Supplied data
§

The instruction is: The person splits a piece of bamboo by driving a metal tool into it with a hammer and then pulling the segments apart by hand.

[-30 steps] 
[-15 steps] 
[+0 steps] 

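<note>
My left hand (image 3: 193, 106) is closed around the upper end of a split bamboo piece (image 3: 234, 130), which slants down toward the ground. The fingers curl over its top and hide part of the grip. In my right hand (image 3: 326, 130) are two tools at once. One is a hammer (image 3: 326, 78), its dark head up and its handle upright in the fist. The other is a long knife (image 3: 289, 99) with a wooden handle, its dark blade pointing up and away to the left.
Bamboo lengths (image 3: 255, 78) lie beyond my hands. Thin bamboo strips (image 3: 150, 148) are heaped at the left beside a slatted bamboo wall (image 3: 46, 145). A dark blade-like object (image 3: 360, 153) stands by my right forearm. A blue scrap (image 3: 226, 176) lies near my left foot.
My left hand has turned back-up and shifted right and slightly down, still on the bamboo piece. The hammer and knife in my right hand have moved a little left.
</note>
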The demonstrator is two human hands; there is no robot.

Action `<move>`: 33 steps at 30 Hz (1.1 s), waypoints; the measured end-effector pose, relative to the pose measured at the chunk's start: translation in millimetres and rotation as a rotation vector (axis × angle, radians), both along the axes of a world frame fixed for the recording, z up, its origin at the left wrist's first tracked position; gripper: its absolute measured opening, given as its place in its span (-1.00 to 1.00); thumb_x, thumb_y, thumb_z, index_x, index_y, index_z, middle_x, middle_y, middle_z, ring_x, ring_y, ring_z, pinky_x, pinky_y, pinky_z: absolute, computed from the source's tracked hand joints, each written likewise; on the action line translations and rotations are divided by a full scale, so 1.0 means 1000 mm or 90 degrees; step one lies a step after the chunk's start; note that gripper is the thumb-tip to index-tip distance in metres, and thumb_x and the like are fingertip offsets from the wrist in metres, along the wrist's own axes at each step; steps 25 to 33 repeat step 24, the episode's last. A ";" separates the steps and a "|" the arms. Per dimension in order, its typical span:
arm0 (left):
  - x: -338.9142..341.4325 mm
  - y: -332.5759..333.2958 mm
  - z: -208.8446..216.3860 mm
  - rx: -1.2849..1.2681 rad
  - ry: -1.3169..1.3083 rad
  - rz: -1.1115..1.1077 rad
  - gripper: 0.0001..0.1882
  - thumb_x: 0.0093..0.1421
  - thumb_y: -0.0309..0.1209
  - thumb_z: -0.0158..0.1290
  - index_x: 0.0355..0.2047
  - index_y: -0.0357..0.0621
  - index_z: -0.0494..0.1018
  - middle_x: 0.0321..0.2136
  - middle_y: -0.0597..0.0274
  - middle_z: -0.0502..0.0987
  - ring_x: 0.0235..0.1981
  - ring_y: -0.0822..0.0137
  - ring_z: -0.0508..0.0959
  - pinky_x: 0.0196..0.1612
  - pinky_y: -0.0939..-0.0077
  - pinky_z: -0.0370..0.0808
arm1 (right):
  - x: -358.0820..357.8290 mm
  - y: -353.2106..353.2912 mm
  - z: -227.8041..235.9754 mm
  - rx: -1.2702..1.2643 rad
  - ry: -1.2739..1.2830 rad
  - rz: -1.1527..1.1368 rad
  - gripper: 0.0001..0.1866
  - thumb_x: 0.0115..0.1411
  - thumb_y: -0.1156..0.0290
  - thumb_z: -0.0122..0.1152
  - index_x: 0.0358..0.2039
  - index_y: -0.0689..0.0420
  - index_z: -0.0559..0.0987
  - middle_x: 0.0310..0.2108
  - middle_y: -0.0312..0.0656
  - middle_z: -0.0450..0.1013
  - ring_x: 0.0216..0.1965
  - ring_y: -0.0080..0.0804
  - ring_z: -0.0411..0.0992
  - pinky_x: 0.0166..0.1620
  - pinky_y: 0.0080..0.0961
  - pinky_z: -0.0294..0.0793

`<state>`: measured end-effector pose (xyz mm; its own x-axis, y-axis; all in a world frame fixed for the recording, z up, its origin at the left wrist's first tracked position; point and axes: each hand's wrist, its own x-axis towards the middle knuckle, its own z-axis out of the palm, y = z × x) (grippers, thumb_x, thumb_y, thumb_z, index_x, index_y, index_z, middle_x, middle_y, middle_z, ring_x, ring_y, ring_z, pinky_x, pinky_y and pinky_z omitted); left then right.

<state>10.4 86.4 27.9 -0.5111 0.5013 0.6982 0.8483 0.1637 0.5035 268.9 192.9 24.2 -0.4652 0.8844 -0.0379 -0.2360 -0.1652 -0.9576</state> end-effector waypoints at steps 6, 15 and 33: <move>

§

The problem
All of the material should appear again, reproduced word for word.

Expected answer
The instruction is: The person splits a piece of bamboo by driving a metal tool into it with a hammer and then pulling the segments apart by hand.

[-30 steps] 
[-15 steps] 
[+0 steps] 

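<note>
My left hand (image 3: 193, 106) is closed around the upper end of a split bamboo piece (image 3: 234, 130), which slants down toward the ground. The fingers curl over its top and hide part of the grip. In my right hand (image 3: 326, 130) are two tools at once. One is a hammer (image 3: 326, 78), its dark head up and its handle upright in the fist. The other is a long knife (image 3: 289, 99) with a wooden handle, its dark blade pointing up and away to the left.
Bamboo lengths (image 3: 255, 78) lie beyond my hands. Thin bamboo strips (image 3: 150, 148) are heaped at the left beside a slatted bamboo wall (image 3: 46, 145). A dark blade-like object (image 3: 360, 153) stands by my right forearm. A blue scrap (image 3: 226, 176) lies near my left foot.
My left hand has turned back-up and shifted right and slightly down, still on the bamboo piece. The hammer and knife in my right hand have moved a little left.
</note>
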The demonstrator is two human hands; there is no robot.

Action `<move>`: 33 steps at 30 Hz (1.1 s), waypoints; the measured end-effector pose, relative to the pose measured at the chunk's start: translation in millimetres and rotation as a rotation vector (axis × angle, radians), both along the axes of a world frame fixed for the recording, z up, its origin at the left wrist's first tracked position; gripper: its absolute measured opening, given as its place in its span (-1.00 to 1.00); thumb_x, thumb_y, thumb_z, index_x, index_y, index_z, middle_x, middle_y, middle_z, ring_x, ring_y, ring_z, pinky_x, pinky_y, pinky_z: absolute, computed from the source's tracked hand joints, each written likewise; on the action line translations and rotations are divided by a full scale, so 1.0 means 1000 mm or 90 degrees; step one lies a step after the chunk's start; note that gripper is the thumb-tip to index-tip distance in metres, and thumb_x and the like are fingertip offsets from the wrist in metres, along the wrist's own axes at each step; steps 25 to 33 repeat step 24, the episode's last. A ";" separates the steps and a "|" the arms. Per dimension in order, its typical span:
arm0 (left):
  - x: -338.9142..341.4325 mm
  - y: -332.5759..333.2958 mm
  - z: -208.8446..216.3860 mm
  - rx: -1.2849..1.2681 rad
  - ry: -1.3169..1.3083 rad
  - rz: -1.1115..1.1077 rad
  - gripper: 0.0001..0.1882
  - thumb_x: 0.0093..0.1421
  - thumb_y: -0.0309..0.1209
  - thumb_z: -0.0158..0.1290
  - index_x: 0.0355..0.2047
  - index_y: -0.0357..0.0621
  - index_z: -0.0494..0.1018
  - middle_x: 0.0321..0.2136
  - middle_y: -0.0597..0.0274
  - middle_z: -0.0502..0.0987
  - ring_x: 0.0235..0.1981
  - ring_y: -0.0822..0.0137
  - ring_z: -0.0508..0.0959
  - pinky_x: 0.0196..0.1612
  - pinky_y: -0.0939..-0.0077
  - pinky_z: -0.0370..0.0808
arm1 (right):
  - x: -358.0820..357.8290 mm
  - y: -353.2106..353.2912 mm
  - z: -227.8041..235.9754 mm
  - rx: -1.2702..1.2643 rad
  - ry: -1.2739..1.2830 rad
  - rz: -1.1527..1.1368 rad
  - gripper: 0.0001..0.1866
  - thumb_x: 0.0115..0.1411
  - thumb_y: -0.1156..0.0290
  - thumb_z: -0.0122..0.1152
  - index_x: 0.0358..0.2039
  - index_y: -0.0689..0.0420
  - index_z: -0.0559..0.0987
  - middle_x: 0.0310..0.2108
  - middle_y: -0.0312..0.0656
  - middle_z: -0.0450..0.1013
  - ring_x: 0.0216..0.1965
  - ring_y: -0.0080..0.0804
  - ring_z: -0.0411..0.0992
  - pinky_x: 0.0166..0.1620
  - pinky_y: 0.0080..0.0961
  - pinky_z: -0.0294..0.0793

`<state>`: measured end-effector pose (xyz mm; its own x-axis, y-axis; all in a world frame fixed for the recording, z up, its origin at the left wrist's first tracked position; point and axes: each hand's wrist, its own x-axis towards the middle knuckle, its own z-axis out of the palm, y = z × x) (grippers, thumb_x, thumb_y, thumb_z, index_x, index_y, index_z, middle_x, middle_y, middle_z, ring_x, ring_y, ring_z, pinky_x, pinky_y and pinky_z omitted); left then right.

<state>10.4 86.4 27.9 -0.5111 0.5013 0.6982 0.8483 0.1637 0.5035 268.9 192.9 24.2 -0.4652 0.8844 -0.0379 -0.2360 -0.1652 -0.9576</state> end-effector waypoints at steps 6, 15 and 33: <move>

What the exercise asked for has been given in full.